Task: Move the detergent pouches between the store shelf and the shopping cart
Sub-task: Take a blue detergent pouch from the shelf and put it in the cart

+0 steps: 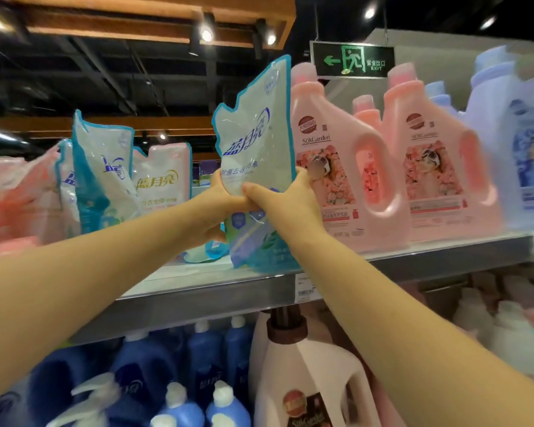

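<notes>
A white and teal detergent pouch stands upright on the top shelf, its base near the shelf's front edge. My left hand grips its left side at mid height and my right hand grips its right side, thumb across the front. More pouches stand to the left: a teal one leaning left and a pink-trimmed one behind it. A small teal pouch lies flat behind my left hand, partly hidden. No shopping cart is in view.
Pink detergent jugs stand just right of the held pouch, with pale blue jugs further right. Pink pouches crowd the far left. Below the shelf are blue bottles and a white jug. An exit sign hangs overhead.
</notes>
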Demonstrator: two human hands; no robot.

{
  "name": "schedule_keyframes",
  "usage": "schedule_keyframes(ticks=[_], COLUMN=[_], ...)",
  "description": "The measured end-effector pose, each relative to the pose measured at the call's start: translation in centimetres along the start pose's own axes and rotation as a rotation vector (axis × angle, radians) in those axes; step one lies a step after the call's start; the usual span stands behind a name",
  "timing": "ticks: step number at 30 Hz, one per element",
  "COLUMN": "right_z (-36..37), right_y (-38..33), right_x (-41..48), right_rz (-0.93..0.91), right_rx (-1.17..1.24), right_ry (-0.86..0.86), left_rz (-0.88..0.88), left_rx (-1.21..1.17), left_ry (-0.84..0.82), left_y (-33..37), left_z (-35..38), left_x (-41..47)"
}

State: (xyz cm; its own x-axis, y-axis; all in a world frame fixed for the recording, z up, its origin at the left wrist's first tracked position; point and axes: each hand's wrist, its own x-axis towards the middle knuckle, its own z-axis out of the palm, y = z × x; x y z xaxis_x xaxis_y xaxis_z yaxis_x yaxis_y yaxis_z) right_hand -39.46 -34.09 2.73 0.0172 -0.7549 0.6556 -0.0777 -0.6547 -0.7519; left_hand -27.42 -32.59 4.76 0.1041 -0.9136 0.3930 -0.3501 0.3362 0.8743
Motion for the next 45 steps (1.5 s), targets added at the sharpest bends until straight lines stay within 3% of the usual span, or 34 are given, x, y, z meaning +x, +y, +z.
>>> schedule_keyframes(ticks=[5,12,21,28,33,45], right_z=[-1.1,-5.0,-13.4,-21.2,-28.1,-53.0], right_y=[-0.2,-1.6,-2.1,0.2,2.6,10.4], right_x=[0.0,-1.7,-11.4,-25.2,-34.5,-49.8], right_rz=[-0.130,-0.217,-0.138,0.095,0.279,0.702], right_rx=[0.239,0.391,0.371,0.278,0.033,-0.266], right_ry=[0.080,0.105,0.160,0.247,0.367,0.762], left_rz=[0.241,0.482,0.546,0.368,0.272,0.074], left_rx=[0.152,0.279,0.157,0.022,-0.073,-0.139], left_ry=[0.116,0.235,0.202,-0.039,-0.231,-0.654], left_y=[2.3,6.8,6.2,1.7,-1.7,-5.7], left_z=[1.7,4.9,12.5,21.2,29.6,60.2], left_x=[-1.7,-4.8,-14.1,-24.4,-31.2,-42.9])
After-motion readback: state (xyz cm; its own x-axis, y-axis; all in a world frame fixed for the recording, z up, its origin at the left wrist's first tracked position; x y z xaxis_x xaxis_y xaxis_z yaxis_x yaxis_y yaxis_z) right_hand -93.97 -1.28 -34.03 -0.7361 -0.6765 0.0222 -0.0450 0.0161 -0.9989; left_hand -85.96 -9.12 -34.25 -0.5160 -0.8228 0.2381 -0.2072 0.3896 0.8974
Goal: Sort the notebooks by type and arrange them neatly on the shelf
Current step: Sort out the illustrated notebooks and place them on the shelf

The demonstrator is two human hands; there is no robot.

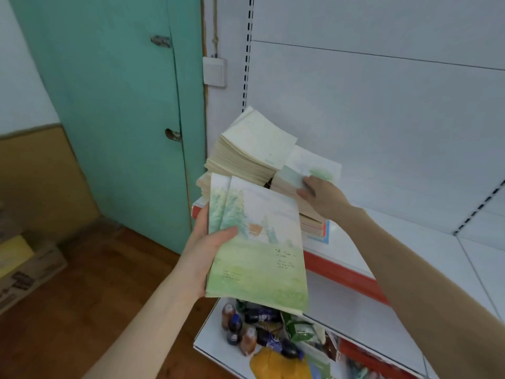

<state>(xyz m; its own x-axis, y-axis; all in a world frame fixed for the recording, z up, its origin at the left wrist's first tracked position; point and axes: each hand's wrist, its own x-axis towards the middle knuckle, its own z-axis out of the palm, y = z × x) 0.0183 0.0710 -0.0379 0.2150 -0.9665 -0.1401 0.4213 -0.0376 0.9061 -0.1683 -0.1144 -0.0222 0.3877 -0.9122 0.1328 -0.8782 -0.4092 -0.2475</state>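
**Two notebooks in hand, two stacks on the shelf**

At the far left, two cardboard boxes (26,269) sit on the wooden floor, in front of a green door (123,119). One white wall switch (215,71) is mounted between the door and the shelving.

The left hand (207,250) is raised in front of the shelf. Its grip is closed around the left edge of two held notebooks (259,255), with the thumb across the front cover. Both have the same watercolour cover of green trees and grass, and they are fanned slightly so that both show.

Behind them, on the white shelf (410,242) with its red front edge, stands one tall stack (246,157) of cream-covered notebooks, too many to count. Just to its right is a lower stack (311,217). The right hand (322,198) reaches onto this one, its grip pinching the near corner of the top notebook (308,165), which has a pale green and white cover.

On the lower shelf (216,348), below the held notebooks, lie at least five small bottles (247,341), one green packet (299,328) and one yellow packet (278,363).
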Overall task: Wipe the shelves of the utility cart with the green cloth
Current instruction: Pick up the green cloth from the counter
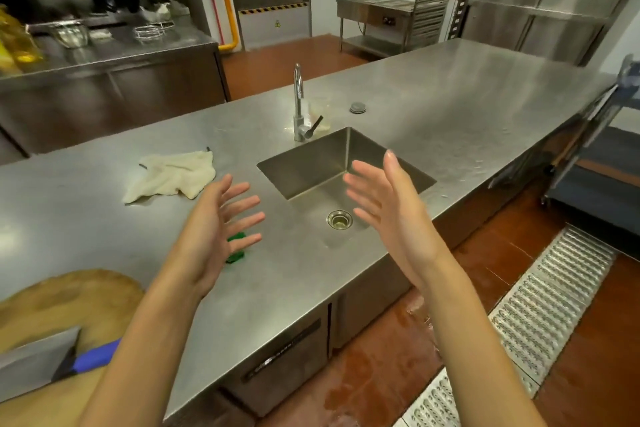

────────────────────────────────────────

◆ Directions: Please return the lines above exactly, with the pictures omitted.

◆ Solution to the exercise:
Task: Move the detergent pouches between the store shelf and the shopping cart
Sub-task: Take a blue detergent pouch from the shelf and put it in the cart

+0 steps: 

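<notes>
A white and teal detergent pouch stands upright on the top shelf, its base near the shelf's front edge. My left hand grips its left side at mid height and my right hand grips its right side, thumb across the front. More pouches stand to the left: a teal one leaning left and a pink-trimmed one behind it. A small teal pouch lies flat behind my left hand, partly hidden. No shopping cart is in view.
Pink detergent jugs stand just right of the held pouch, with pale blue jugs further right. Pink pouches crowd the far left. Below the shelf are blue bottles and a white jug. An exit sign hangs overhead.
</notes>
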Demonstrator: two human hands; no robot.

{
  "name": "schedule_keyframes",
  "usage": "schedule_keyframes(ticks=[_], COLUMN=[_], ...)",
  "description": "The measured end-effector pose, each relative to the pose measured at the call's start: translation in centimetres along the start pose's own axes and rotation as a rotation vector (axis × angle, radians) in those axes; step one lies a step after the call's start; the usual span stands behind a name",
  "timing": "ticks: step number at 30 Hz, one per element",
  "COLUMN": "right_z (-36..37), right_y (-38..33), right_x (-41..48), right_rz (-0.93..0.91), right_rx (-1.17..1.24), right_ry (-0.86..0.86), left_rz (-0.88..0.88), left_rx (-1.21..1.17), left_ry (-0.84..0.82), left_y (-33..37), left_z (-35..38), left_x (-41..47)"
}

State: (xyz cm; its own x-axis, y-axis; all in a world frame fixed for the recording, z up, its origin at the left wrist's first tracked position; point and axes: each hand's wrist, its own x-axis towards the middle knuckle, its own z-axis out of the palm, y = z × x; x y z xaxis_x xaxis_y xaxis_z yaxis_x yaxis_y yaxis_z) right_hand -39.46 -34.09 2.73 0.0172 -0.7549 0.6556 -0.0777 -0.6547 -0.7519; left_hand -27.42 -32.59 4.76 0.1041 -0.9136 0.3930 -0.3501 0.3362 0.8743
Motion for the next 45 steps (1.5 s), targets added at the sharpest bends until straight lines stay within 3% of the usual span, or 34 are given, x, y, z meaning +x, +y, +z.
>>> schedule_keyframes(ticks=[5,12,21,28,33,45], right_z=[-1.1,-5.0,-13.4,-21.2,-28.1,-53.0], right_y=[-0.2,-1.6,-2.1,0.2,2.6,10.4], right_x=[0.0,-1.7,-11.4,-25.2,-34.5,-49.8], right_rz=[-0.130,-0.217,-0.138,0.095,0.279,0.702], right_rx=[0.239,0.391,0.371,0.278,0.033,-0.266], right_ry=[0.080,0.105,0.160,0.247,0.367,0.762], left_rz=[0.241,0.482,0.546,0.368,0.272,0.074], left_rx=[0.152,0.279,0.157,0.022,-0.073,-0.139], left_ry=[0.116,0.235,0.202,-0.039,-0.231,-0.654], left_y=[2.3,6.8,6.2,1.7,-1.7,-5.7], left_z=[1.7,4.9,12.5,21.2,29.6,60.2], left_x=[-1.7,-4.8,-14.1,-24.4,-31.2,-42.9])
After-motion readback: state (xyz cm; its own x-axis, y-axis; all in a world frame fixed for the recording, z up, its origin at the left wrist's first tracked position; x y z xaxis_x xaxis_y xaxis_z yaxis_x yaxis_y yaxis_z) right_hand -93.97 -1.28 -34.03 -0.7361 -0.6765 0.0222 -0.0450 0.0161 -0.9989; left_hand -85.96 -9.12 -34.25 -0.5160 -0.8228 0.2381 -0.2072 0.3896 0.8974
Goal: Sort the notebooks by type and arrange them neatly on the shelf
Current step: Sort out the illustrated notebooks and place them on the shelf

The demonstrator is two human hands; there is no robot.


<state>(xyz m; its own x-axis, y-axis; all in a world frame fixed for the recording, z up, its origin at the left wrist's first tracked position; point and axes: each hand's wrist, its own x-axis towards the middle knuckle, its own z-axis out of the palm, y = z × x) 0.0183 0.0710 -0.0379 0.2150 -0.9665 -0.1401 0.4213 -0.0376 0.9061 -0.1683 -0.1144 -0.0222 0.3877 -0.9122 0.1328 -0.8782 -0.4092 -0.2475</state>
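**Two notebooks in hand, two stacks on the shelf**

At the far left, two cardboard boxes (26,269) sit on the wooden floor, in front of a green door (123,119). One white wall switch (215,71) is mounted between the door and the shelving.

The left hand (207,250) is raised in front of the shelf. Its grip is closed around the left edge of two held notebooks (259,255), with the thumb across the front cover. Both have the same watercolour cover of green trees and grass, and they are fanned slightly so that both show.

Behind them, on the white shelf (410,242) with its red front edge, stands one tall stack (246,157) of cream-covered notebooks, too many to count. Just to its right is a lower stack (311,217). The right hand (322,198) reaches onto this one, its grip pinching the near corner of the top notebook (308,165), which has a pale green and white cover.

On the lower shelf (216,348), below the held notebooks, lie at least five small bottles (247,341), one green packet (299,328) and one yellow packet (278,363).
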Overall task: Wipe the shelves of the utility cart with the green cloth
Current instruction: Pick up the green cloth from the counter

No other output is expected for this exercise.